Chemistry: Post your doubts here!

[HELLNO]

yes you should write it/label it as divided flask It's actually a standard laboratory equipment.

Yeah I was just kidding
Best of luck!!!!

 

[unutbenit]

thank you

Moles of Iodine in the original solution= 0.2*50/1000=1x10-2
Moles of Iodine in the 10cm3 portion=1x10-2*(10/100)=1x10-3

The ratio of iodine:thiosulfate is 1:2
Therefore number of moles of thiosulfate= 1x10-3*2=2x10-3

Volume of 0.1 mol/dm3 thiosulfate= (2x10-3/0.1)*1000 (From the formula, volume=(moles*1000)/concentration)
Answer is 20 cm3

 

[msucurt]

Someone please help if you dont mind. I know its something simple, just having difficulty seeing what Ive done wrong. Based off the marking scheme, Im not sure why the number of moles HCl is .008.
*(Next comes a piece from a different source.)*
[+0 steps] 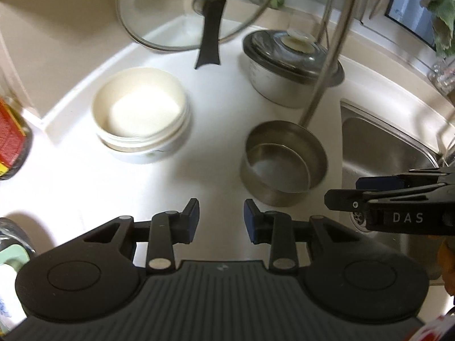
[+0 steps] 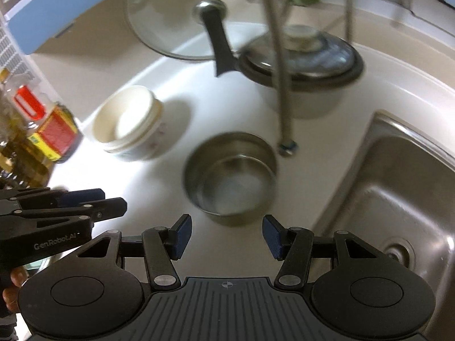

Could someone please help with a calculation from Paper 3 (may/june_2009). Its the calculations portion of question #1. Ive attached my work. The question is a titration of borax vs HCl.

• I am having difficulty understanding where the .008moles HCl come from on the mark scheme on #1c(i).
• I am having difficulty understanding why the Mr is so large from my calculations on #1c(iv)

thanks!!

 

[Shaaaazxx]

Can someone please help me with these questions?

 

[Shaaaazxx]

Remember what bond energy is,it is the energy released when a covalent bond of a gaseous molecule is broken to give gaseous atoms and not molecules or compounds or molecules. So in A only is this happening in the rest of the options ∆H not only contains the bond breaking energy but also bond formation so the resulting ∆H for B,C and D is lesser than the value of X----Y bond energy !
I hope you get it its pretty simple just try to understand and ask any question no matter how childish it is about this explanation !

i dont understand this...

 

[Cadence]

The

Can someone please help me with these questions?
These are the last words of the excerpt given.